Turn interest rate risk into your ally.
One of the first steps you can take is to adopt a progressive approach to offering high-rate, differentiated products with no monthly maintenance fees, such as reward checking. Although offering 3-4% on a checking account may sound like an insane amount of interest rate risk, the reality is that reward checking is one of the most flexible and low-cost core deposit products in existence.
Once you understand the mechanics of how reward checking works, you can use it against your competition, people who most likely maintain the erroneous belief that reward checking is akin to balance sheet suicide.
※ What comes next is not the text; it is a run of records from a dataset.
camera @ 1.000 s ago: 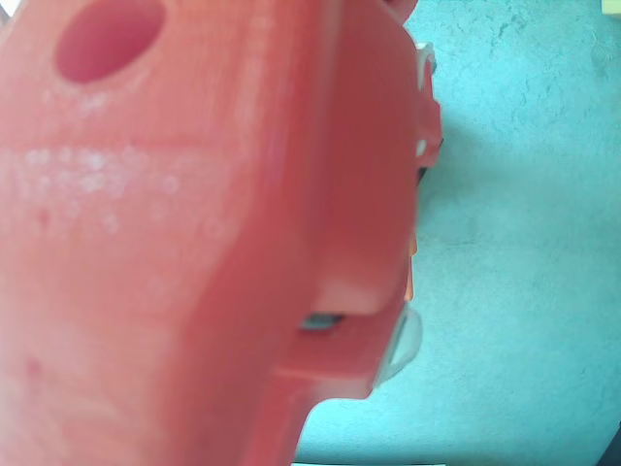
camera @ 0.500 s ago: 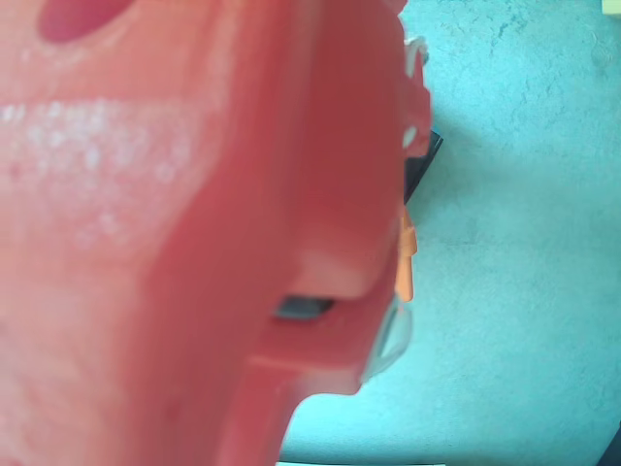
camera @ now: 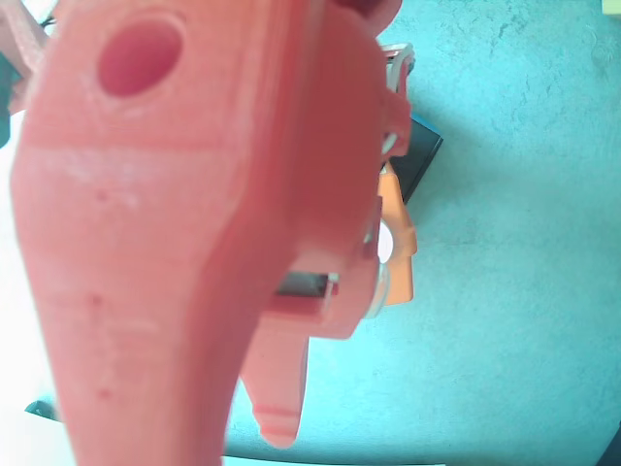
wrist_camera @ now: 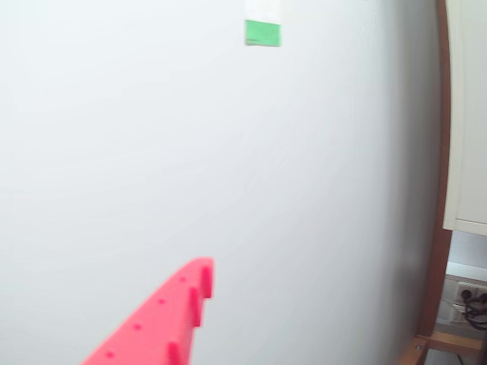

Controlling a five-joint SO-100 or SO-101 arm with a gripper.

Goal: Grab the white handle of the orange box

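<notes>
My red arm (camera: 175, 223) is very close under the overhead camera and fills most of that view. Only a strip of the orange box (camera: 400, 254) shows past its right edge, with a rounded white latch (camera: 385, 243) on it. I cannot make out the white handle; the arm hides it. The wrist view shows a bare pale wall and one red finger (wrist_camera: 171, 323) of my gripper (wrist_camera: 199, 277) rising from the bottom edge. The other finger is out of view, so the jaws' state does not show. Nothing is seen between them.
A flat black box (camera: 419, 155) lies just above the orange box on the teal table surface (camera: 524, 243). In the wrist view a green sticker (wrist_camera: 262, 33) is high on the wall, and a white cabinet (wrist_camera: 466, 114) and wall sockets (wrist_camera: 466, 293) are at the right.
</notes>
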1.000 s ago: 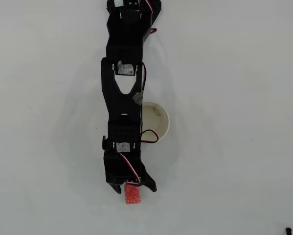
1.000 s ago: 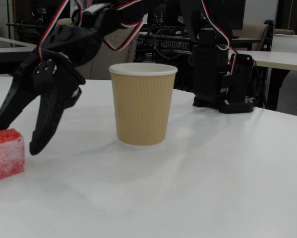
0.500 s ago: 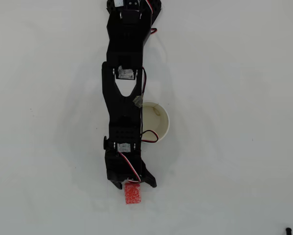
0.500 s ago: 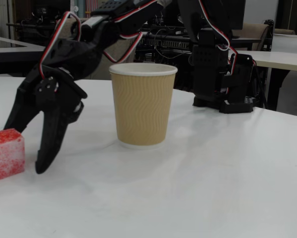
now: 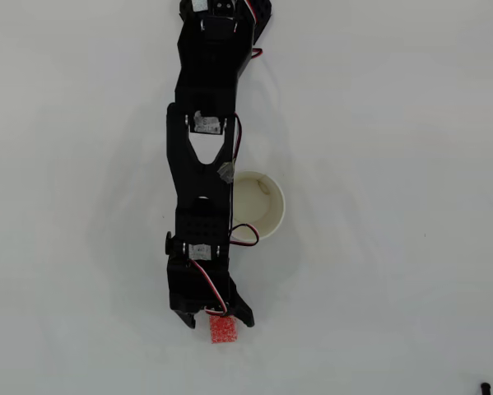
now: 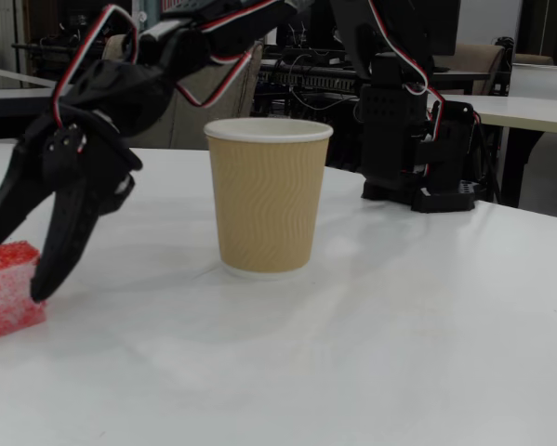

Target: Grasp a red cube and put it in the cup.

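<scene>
The red cube (image 5: 223, 332) lies on the white table near the bottom of the overhead view, and at the far left of the fixed view as the red cube (image 6: 6, 290). My gripper (image 5: 215, 321) is open, and its two black fingers straddle the cube's near end. From the side, the gripper (image 6: 13, 267) hangs just over the cube, one finger (image 6: 59, 246) down on its right side. Whether a finger touches the cube I cannot tell. The cup (image 5: 262, 206) stands upright beside the forearm, with a cream inside. In the fixed view the cup (image 6: 269, 195) has tan ribbed walls and a white rim.
The arm's black base (image 6: 417, 139) stands behind the cup to the right. The forearm (image 5: 203, 189) runs down the overhead view and overlaps the cup's left rim. A small black object (image 5: 485, 385) sits at the bottom right corner. Desks and chairs fill the background.
The open gripper has shifted left in the fixed view and come over the red cube, so its fingers now flank it. The cube and the cup have stayed in place.
</scene>
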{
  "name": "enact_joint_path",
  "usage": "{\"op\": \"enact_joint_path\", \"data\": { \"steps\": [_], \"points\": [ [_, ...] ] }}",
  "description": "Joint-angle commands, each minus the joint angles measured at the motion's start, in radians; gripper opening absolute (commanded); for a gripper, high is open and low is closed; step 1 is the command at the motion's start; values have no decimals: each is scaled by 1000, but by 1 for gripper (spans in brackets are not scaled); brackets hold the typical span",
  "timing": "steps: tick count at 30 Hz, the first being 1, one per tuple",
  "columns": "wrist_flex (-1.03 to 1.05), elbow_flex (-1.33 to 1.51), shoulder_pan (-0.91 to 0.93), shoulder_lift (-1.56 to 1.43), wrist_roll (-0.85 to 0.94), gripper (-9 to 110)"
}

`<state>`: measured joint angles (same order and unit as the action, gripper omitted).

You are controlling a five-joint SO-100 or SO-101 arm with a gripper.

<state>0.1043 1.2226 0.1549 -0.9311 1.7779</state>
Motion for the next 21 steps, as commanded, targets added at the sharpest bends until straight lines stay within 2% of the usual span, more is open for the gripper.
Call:
{"op": "enact_joint_path", "data": {
  "steps": [1,13,21],
  "points": [
    [-12,-91,14,-20,-9,37],
    [-8,-114,17,-2,-11,36],
    [-5,-114,20,-6,-14,14]
  ]
}}
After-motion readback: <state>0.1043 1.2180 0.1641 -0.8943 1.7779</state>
Offering rewards such as high-interest rates or cash back on debit purchases are a great way to draw in account holders who would have overlooked your institution otherwise. Alternatively, these types of accounts can help you achieve PFI (primary financial institution) status with current account holders who have low or negligible activity. Rewards give consumers a reason to shift their deposits and daily activity to your institution. This lays the foundation for cross-selling into other products or services that you offer.
Enhance your advertising toolkit to build better customer relationships.
Once you’ve established a retail product suite that is appealing to consumers, you can begin retooling your marketing strategy. In fact, there’s a reason that we don’t recommend this as a first step: you can spend every spare penny on advertising, but if the product isn’t attractive, you’re effectively lighting your marketing dollars on fire.
With great products in hand, you should turn your attention to precise targeting. Look for an advertising partner that can help you bring in exactly the type of account holders you want and need. Ideally, you’ll be able to find someone who can help you implement two programs: 1) new account holder acquisition, and 2) existing account holder cross-sell. Both initiatives are important and require very different automation sequences and campaign assets.
If you’re an institution that is struggling with a constrained deposit market, we’d advise against trying to spin up highly advanced marketing programs and platforms on your own. There are partners out there who can help you manage costs by sharing access to these large platforms and leveraging proven assets that will allow you to achieve the kind of growth you crave. Going this path alone can easily end in wasted time and investment with lackluster results to show for it.
You can grow deposit accounts even in a tough market.
So to recap what I’m saying here:
- Deposits in small markets can often go unnoticed due to a range of factors. You need to search some alternate data sources before you make a final judgment on the potential for growth, but it’s there in all likelihood.
- You won’t win over new consumers or re-invigorate existing account holders with the same old vanilla deposit products you’ve used for decades. Reward-based accounts are products that consumers actively seek (for example, the new Apple credit card offers cash back rewards — that’s a pretty solid indicator of what people want).
- Finally, once you have attractive products, you need to adopt a highly targeted advertising program that will bring in local consumers who will make you their PFI.
Three simple steps, right? The truth is that these steps are simple, but they’re not easy. And there’s no reason for you to attempt a strategic shift of this caliber on your own. Check with your bank or credit union association and ask for a list of recommended vendors. Finding the right partner can take time, and if you’re already hungry for deposits, you need to start the process sooner rather than later.